▸ TASK REQUIREMENTS
Nothing but an exact copy of the data should be given.

▸ Items from a data source

* * *

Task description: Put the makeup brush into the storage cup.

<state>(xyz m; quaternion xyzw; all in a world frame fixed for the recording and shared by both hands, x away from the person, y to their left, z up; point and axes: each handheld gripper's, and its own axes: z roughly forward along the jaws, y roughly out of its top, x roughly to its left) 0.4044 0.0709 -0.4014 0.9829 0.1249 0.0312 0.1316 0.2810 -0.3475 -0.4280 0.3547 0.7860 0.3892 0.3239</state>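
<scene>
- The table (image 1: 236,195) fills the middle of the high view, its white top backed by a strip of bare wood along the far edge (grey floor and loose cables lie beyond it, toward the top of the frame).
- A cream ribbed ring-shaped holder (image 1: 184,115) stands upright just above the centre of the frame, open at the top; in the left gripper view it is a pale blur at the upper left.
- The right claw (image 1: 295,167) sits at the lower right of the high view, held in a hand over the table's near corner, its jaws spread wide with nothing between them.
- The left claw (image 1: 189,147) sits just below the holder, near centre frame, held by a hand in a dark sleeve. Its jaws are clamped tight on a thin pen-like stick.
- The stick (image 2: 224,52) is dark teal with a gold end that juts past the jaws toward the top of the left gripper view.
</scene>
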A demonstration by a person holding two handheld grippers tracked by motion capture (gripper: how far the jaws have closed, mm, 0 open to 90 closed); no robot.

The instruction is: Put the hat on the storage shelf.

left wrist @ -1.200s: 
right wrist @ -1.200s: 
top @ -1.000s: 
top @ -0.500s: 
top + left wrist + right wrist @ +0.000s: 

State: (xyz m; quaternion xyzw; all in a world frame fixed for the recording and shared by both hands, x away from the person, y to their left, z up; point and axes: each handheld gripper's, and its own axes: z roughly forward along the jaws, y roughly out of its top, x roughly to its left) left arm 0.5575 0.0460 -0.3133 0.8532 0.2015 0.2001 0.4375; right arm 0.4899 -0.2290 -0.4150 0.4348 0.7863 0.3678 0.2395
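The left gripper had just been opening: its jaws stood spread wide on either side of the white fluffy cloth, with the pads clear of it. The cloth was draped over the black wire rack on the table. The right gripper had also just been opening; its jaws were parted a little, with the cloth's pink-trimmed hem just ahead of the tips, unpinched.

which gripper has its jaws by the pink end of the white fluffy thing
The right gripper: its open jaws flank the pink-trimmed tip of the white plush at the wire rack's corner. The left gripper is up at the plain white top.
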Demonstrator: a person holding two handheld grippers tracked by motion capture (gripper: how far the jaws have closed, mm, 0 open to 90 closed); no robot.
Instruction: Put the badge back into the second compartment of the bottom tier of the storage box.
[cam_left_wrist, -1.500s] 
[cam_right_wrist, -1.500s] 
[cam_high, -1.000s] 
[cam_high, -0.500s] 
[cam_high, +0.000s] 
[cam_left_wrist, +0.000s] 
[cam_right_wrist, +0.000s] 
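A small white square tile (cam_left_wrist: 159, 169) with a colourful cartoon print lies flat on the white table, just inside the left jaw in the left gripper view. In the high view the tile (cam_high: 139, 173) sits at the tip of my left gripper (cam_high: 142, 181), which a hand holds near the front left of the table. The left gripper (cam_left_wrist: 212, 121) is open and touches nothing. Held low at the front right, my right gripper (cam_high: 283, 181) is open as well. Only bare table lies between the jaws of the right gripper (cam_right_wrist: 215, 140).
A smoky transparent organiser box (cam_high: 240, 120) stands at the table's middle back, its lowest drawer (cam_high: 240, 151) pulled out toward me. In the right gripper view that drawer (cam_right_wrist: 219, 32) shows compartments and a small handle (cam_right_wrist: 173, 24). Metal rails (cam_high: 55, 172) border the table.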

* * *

▸ WRITTEN ANSWER
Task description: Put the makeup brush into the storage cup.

<state>(xyz m; quaternion xyzw; all in a world frame fixed for the recording and shared by both hands, x away from the person, y to their left, z up; point and axes: each handheld gripper's, and its own axes: z roughly forward along the jaws, y roughly out of its top, x roughly to its left) 0.4044 0.0709 -0.4014 0.9829 0.1249 0.0312 0.1316 0.2810 -0.3475 -0.4280 0.3547 0.7860 0.3892 0.3239</state>
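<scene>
- The table (image 1: 236,195) fills the middle of the high view, its white top backed by a strip of bare wood along the far edge (grey floor and loose cables lie beyond it, toward the top of the frame).
- A cream ribbed ring-shaped holder (image 1: 184,115) stands upright just above the centre of the frame, open at the top; in the left gripper view it is a pale blur at the upper left.
- The right claw (image 1: 295,167) sits at the lower right of the high view, held in a hand over the table's near corner, its jaws spread wide with nothing between them.
- The left claw (image 1: 189,147) sits just below the holder, near centre frame, held by a hand in a dark sleeve. Its jaws are clamped tight on a thin pen-like stick.
- The stick (image 2: 224,52) is dark teal with a gold end that juts past the jaws toward the top of the left gripper view.
</scene>
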A demonstration by a person holding two handheld grippers tracked by motion capture (gripper: how far the jaws have closed, mm, 0 open to 90 closed); no robot.

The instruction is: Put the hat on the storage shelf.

left wrist @ -1.200s: 
right wrist @ -1.200s: 
top @ -1.000s: 
top @ -0.500s: 
top + left wrist + right wrist @ +0.000s: 

State: (xyz m; quaternion xyzw; all in a world frame fixed for the recording and shared by both hands, x away from the person, y to their left, z up; point and axes: each handheld gripper's, and its own axes: z roughly forward along the jaws, y roughly out of its top, x roughly to its left) left arm 0.5575 0.0460 -0.3133 0.8532 0.2015 0.2001 0.4375; right arm 0.4899 -0.2290 -0.4150 0.4348 0.7863 0.3678 0.2395
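The left gripper had just been opening: its jaws stood spread wide on either side of the white fluffy cloth, with the pads clear of it. The cloth was draped over the black wire rack on the table. The right gripper had also just been opening; its jaws were parted a little, with the cloth's pink-trimmed hem just ahead of the tips, unpinched.

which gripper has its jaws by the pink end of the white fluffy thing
The right gripper: its open jaws flank the pink-trimmed tip of the white plush at the wire rack's corner. The left gripper is up at the plain white top.
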Demonstrator: a person holding two handheld grippers tracked by motion capture (gripper: how far the jaws have closed, mm, 0 open to 90 closed); no robot.
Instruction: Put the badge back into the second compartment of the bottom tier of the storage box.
[cam_left_wrist, -1.500s] 
[cam_right_wrist, -1.500s] 
[cam_high, -1.000s] 
[cam_high, -0.500s] 
[cam_high, +0.000s] 
[cam_left_wrist, +0.000s] 
[cam_right_wrist, +0.000s] 
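A small white square tile (cam_left_wrist: 159, 169) with a colourful cartoon print lies flat on the white table, just inside the left jaw in the left gripper view. In the high view the tile (cam_high: 139, 173) sits at the tip of my left gripper (cam_high: 142, 181), which a hand holds near the front left of the table. The left gripper (cam_left_wrist: 212, 121) is open and touches nothing. Held low at the front right, my right gripper (cam_high: 283, 181) is open as well. Only bare table lies between the jaws of the right gripper (cam_right_wrist: 215, 140).
A smoky transparent organiser box (cam_high: 240, 120) stands at the table's middle back, its lowest drawer (cam_high: 240, 151) pulled out toward me. In the right gripper view that drawer (cam_right_wrist: 219, 32) shows compartments and a small handle (cam_right_wrist: 173, 24). Metal rails (cam_high: 55, 172) border the table.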

This exercise requires no further response.